Transcribe the material from its first line onward, ending with the line that contains "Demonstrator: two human" and adding nothing beyond it.

▶ **COLLECTED MATERIAL**:

┌──

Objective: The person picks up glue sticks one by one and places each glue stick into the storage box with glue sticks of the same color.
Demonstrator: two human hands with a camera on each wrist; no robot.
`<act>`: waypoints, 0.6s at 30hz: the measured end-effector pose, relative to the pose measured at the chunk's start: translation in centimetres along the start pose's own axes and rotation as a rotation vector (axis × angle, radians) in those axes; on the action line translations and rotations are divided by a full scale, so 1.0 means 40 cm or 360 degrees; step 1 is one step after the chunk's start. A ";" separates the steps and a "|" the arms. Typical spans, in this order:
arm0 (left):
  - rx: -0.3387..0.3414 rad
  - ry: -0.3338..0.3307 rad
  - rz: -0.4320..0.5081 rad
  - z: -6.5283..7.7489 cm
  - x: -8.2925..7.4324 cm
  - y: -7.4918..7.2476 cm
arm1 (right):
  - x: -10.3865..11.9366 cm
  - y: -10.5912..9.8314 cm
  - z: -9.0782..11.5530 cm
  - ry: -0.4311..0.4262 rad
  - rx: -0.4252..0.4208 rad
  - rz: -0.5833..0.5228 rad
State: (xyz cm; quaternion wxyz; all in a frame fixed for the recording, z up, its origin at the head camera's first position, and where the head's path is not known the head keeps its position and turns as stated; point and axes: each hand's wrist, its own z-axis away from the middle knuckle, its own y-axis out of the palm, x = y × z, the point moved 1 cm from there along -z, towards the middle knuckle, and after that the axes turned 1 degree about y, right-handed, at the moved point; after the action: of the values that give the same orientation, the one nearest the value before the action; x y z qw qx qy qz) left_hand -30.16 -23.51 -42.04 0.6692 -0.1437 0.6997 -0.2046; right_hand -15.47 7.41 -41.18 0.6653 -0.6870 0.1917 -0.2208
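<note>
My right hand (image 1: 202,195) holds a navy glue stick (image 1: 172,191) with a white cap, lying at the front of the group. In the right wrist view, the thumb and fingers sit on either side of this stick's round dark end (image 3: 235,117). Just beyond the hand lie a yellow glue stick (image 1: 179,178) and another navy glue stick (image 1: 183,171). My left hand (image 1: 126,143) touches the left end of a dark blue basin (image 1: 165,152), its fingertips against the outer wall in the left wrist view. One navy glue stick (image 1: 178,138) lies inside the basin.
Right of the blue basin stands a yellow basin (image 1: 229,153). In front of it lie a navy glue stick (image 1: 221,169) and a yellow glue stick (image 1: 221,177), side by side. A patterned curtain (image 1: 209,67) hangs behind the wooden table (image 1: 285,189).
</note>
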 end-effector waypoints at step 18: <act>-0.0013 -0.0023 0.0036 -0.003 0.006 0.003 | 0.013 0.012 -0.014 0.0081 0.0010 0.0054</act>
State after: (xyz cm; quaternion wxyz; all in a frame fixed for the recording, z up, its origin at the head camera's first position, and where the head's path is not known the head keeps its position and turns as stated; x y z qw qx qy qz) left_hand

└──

▶ **WRITTEN ANSWER**:
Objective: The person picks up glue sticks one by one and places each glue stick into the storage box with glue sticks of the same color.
Demonstrator: two human hands with a camera on each wrist; no robot.

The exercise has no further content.